* [Task item]:
First find the line with "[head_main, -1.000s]" in the entries below, then set down exactly every line through the line with "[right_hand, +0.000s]", that line included.

* [Data extract]:
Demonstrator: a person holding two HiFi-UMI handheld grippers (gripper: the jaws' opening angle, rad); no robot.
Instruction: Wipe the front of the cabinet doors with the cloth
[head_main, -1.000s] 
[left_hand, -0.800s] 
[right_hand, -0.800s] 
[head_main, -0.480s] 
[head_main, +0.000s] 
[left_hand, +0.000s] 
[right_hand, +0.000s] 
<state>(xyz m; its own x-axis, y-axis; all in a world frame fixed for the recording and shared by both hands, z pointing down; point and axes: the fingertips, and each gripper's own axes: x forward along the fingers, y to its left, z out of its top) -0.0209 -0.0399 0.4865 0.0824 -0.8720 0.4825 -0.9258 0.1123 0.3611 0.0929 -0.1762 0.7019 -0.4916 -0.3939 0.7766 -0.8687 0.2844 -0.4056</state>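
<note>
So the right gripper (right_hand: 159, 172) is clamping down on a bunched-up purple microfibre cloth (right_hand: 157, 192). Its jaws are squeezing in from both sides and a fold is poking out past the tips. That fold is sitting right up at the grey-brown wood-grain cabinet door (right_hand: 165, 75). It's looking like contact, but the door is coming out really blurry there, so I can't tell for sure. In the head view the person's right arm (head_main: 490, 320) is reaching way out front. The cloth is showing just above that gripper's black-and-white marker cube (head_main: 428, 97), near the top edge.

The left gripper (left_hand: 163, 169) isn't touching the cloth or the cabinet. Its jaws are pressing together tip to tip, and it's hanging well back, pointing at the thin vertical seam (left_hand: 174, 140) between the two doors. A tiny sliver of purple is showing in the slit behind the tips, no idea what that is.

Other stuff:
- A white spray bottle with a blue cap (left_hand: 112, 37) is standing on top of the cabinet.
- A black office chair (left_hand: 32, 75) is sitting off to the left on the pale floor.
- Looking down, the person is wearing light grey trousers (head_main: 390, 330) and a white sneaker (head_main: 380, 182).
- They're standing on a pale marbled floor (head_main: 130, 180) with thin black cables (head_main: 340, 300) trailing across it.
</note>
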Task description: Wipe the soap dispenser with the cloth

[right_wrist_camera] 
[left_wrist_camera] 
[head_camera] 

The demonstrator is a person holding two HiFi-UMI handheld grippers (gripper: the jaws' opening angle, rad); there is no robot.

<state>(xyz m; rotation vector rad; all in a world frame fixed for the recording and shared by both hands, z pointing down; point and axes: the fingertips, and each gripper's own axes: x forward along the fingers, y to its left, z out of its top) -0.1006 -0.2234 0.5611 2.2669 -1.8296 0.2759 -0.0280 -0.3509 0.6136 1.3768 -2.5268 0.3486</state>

* [Output of the task]:
[head_main, -1.000s] 
[left_hand, -0.800s] 
[right_hand, -0.800s] 
[head_main, -0.480s] 
[head_main, +0.000s] 
[left_hand, +0.000s] 
[right_hand, +0.000s] 

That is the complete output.